- **Problem**
Copy out each line featuring the string "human" from the entries beneath.
Provided data: Begin
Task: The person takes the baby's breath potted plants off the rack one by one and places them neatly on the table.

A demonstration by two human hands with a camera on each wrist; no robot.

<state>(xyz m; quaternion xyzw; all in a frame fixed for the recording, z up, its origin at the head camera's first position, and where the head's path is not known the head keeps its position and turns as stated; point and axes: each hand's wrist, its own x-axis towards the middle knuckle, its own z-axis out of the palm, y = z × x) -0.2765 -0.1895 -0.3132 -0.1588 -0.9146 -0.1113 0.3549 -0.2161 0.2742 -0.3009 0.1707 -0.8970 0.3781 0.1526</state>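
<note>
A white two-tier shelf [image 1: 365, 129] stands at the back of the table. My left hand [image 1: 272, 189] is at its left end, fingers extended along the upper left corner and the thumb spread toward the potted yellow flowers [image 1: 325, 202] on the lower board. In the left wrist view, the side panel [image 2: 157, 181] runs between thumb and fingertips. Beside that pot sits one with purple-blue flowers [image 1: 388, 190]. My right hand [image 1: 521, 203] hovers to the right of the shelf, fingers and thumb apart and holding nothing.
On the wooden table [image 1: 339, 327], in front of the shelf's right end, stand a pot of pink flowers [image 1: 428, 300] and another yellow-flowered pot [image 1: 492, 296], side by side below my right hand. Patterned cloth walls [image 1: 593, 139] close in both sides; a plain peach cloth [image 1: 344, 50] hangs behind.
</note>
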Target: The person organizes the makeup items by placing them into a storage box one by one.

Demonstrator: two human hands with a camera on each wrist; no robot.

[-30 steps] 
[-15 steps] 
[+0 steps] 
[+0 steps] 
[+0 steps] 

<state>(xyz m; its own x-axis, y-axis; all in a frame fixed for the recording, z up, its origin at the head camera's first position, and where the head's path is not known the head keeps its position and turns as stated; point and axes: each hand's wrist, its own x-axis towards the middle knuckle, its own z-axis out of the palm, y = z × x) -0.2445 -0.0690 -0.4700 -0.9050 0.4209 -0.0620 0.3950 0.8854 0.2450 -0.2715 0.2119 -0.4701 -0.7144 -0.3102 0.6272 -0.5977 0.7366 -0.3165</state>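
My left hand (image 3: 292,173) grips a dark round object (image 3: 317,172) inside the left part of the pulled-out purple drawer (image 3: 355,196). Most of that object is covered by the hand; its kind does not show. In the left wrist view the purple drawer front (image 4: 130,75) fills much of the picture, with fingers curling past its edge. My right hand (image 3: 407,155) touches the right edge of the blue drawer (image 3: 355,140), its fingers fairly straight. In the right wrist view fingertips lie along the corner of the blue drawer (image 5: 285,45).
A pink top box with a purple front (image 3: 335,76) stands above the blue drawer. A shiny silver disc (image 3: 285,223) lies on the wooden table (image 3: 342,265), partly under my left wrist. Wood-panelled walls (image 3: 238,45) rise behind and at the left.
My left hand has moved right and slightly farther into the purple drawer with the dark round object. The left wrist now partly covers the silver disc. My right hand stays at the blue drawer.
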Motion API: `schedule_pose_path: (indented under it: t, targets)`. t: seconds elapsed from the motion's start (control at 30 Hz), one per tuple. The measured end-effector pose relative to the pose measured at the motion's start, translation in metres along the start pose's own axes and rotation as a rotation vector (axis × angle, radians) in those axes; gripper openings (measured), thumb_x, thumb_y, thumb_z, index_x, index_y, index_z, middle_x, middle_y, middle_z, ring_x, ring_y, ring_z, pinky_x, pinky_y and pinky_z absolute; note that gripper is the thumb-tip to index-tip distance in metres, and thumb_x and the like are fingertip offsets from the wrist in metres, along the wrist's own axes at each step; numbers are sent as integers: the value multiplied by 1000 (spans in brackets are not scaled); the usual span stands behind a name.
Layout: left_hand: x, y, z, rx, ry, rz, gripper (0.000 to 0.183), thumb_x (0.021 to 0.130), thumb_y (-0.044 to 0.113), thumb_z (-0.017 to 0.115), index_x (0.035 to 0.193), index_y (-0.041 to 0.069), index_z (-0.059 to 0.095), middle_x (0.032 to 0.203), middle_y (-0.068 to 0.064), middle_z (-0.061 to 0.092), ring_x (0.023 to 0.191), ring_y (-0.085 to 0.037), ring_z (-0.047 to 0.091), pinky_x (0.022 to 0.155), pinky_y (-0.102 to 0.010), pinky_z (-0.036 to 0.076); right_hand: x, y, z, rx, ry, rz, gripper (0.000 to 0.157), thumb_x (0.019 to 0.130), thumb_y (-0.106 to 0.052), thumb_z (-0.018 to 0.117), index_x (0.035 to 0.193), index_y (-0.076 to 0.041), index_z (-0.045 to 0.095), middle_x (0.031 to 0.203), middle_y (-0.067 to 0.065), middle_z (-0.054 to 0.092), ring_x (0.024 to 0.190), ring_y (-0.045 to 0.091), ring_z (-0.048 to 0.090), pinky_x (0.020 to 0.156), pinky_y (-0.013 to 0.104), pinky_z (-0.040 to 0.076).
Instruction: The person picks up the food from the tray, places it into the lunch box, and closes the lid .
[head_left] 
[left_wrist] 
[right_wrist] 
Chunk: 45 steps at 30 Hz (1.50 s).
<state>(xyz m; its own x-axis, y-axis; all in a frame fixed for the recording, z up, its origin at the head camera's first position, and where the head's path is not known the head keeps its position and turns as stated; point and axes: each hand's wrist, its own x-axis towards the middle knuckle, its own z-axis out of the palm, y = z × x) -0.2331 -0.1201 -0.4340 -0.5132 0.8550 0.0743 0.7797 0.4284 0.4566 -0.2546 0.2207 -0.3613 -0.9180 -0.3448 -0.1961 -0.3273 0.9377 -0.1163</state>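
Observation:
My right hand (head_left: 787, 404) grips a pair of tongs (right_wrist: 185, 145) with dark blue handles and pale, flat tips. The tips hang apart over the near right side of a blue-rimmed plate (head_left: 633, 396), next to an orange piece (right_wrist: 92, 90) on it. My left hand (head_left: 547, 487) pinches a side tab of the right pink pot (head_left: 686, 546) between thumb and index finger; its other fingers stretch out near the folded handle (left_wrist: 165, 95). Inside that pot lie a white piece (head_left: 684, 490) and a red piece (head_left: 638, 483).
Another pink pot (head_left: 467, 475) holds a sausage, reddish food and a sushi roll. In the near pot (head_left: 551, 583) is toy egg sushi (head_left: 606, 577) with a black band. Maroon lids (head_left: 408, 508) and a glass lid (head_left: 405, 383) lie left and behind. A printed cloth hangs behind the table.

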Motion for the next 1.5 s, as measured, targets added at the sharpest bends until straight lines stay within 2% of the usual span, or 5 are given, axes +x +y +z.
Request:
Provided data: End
- **Result of this task**
A demonstration by two human hands with a camera on each wrist; no robot.
Demonstrator: two human hands with a camera on each wrist; no robot.

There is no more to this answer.